### What is required
Write out the complete data exactly as written.
● ● ● ● ●
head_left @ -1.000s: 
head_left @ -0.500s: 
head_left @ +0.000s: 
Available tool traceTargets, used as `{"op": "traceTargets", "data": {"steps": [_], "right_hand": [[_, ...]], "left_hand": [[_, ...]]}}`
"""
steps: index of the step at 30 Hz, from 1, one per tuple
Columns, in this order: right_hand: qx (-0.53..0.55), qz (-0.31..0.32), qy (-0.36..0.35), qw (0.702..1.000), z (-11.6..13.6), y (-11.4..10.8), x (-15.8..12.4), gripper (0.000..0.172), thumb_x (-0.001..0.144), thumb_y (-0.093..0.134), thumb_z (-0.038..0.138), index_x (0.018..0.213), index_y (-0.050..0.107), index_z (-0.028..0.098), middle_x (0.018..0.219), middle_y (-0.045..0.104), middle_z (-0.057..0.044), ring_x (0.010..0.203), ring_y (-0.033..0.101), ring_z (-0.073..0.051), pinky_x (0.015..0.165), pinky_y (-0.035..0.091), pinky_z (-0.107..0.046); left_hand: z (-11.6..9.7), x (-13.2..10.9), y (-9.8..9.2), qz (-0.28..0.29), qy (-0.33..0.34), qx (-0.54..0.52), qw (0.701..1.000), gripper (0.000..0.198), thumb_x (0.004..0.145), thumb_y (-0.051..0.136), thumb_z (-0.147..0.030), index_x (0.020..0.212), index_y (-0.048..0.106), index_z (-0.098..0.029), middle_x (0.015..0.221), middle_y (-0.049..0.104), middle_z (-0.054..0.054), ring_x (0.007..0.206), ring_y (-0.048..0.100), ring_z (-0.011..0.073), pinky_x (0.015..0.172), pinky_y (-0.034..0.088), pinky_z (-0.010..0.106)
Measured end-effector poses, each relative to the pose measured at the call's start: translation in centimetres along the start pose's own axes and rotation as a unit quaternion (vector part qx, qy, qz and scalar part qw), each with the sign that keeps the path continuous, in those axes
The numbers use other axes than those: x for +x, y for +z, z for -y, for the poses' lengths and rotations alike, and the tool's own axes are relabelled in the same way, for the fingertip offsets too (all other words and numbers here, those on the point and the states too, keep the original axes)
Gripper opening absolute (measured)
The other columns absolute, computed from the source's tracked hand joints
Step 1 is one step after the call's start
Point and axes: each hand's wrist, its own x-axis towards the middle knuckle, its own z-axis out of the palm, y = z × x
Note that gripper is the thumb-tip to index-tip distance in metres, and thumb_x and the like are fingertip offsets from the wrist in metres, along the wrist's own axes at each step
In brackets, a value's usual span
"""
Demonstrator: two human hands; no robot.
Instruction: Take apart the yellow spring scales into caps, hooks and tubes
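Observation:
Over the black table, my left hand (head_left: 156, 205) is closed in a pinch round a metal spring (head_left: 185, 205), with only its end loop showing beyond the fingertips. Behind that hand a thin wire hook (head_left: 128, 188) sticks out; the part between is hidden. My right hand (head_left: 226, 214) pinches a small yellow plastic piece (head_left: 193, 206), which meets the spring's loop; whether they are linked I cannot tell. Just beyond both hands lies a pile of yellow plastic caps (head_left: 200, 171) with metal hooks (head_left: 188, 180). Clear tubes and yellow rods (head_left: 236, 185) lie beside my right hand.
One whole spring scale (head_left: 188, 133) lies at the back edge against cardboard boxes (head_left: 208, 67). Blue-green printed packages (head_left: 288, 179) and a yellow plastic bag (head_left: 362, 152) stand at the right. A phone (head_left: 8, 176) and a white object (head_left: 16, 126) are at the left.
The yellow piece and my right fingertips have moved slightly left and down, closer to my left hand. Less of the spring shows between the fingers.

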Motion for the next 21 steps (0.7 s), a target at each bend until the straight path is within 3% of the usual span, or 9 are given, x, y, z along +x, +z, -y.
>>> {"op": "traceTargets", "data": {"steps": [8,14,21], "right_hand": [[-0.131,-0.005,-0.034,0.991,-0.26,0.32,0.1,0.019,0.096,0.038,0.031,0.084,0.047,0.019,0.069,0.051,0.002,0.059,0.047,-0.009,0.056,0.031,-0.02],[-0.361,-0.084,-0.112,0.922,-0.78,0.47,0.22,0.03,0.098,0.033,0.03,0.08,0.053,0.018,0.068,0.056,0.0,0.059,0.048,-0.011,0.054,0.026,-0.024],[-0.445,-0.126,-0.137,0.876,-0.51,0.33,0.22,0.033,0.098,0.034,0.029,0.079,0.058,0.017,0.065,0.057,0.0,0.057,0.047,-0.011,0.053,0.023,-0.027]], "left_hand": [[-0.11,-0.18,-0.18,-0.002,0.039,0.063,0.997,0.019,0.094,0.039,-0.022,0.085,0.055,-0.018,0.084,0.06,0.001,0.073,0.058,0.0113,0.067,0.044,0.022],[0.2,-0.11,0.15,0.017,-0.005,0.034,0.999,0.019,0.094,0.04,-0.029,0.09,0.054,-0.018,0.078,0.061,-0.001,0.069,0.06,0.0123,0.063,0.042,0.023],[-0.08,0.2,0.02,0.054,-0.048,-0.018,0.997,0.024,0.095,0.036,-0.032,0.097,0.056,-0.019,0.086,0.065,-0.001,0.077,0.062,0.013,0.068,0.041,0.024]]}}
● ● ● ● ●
### Solution for this problem
head_left @ -1.000s: 
head_left @ -0.500s: 
head_left @ +0.000s: 
Available tool traceTargets, used as `{"op": "traceTargets", "data": {"steps": [_], "right_hand": [[_, ...]], "left_hand": [[_, ...]]}}`
"""
steps: index of the step at 30 Hz, from 1, one per tuple
Columns, in this order: right_hand: qx (-0.53..0.55), qz (-0.31..0.32), qy (-0.36..0.35), qw (0.702..1.000), z (-11.6..13.6), y (-11.4..10.8), x (-15.8..12.4), gripper (0.000..0.172), thumb_x (-0.001..0.144), thumb_y (-0.093..0.134), thumb_z (-0.038..0.138), index_x (0.018..0.213), index_y (-0.050..0.107), index_z (-0.028..0.098), middle_x (0.018..0.219), middle_y (-0.045..0.104), middle_z (-0.057..0.044), ring_x (0.010..0.203), ring_y (-0.033..0.101), ring_z (-0.073..0.051), pinky_x (0.015..0.165), pinky_y (-0.035..0.091), pinky_z (-0.107..0.046); left_hand: z (-11.6..9.7), x (-13.2..10.9), y (-9.8..9.2), qz (-0.28..0.29), qy (-0.33..0.34), qx (-0.54..0.52), qw (0.701..1.000), gripper (0.000..0.198), thumb_x (0.004..0.145), thumb_y (-0.051..0.136), thumb_z (-0.147..0.030), index_x (0.020..0.212), index_y (-0.048..0.106), index_z (-0.098..0.029), middle_x (0.015..0.221), middle_y (-0.049..0.104), middle_z (-0.054..0.054), ring_x (0.007..0.206), ring_y (-0.048..0.100), ring_z (-0.011..0.073), pinky_x (0.015..0.172), pinky_y (-0.034..0.088), pinky_z (-0.010..0.106)
Measured end-effector poses, each relative to the pose measured at the call's start: translation in centimetres along the start pose's own axes and rotation as a unit quaternion (vector part qx, qy, qz and scalar part qw), each with the sign that keeps the path continuous, in those axes
The numbers use other axes than those: x for +x, y for +z, z for -y, for the poses' lengths and rotations alike, and the tool's own axes are relabelled in the same way, for the fingertip offsets too (all other words and numbers here, those on the point and the states too, keep the original axes)
Gripper opening absolute (measured)
The other columns absolute, computed from the source's tracked hand joints
Step 1 is one step after the call's start
Point and axes: each hand's wrist, its own x-axis towards the middle knuckle, its own z-axis out of the palm, y = z × x
Note that gripper is the thumb-tip to index-tip distance in metres, and thumb_x and the like are fingertip offsets from the wrist in metres, along the wrist's own axes at each step
In brackets, a value's usual span
"""
Demonstrator: two human hands; no robot.
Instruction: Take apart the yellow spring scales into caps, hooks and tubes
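Observation:
Over the black table, my left hand (head_left: 156, 205) is closed in a pinch round a metal spring (head_left: 185, 205), with only its end loop showing beyond the fingertips. Behind that hand a thin wire hook (head_left: 128, 188) sticks out; the part between is hidden. My right hand (head_left: 226, 214) pinches a small yellow plastic piece (head_left: 193, 206), which meets the spring's loop; whether they are linked I cannot tell. Just beyond both hands lies a pile of yellow plastic caps (head_left: 200, 171) with metal hooks (head_left: 188, 180). Clear tubes and yellow rods (head_left: 236, 185) lie beside my right hand.
One whole spring scale (head_left: 188, 133) lies at the back edge against cardboard boxes (head_left: 208, 67). Blue-green printed packages (head_left: 288, 179) and a yellow plastic bag (head_left: 362, 152) stand at the right. A phone (head_left: 8, 176) and a white object (head_left: 16, 126) are at the left.
The yellow piece and my right fingertips have moved slightly left and down, closer to my left hand. Less of the spring shows between the fingers.
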
Motion for the next 21 steps (0.7 s), a target at each bend until the straight path is within 3% of the usual span, or 9 are given, x, y, z along +x, +z, -y.
>>> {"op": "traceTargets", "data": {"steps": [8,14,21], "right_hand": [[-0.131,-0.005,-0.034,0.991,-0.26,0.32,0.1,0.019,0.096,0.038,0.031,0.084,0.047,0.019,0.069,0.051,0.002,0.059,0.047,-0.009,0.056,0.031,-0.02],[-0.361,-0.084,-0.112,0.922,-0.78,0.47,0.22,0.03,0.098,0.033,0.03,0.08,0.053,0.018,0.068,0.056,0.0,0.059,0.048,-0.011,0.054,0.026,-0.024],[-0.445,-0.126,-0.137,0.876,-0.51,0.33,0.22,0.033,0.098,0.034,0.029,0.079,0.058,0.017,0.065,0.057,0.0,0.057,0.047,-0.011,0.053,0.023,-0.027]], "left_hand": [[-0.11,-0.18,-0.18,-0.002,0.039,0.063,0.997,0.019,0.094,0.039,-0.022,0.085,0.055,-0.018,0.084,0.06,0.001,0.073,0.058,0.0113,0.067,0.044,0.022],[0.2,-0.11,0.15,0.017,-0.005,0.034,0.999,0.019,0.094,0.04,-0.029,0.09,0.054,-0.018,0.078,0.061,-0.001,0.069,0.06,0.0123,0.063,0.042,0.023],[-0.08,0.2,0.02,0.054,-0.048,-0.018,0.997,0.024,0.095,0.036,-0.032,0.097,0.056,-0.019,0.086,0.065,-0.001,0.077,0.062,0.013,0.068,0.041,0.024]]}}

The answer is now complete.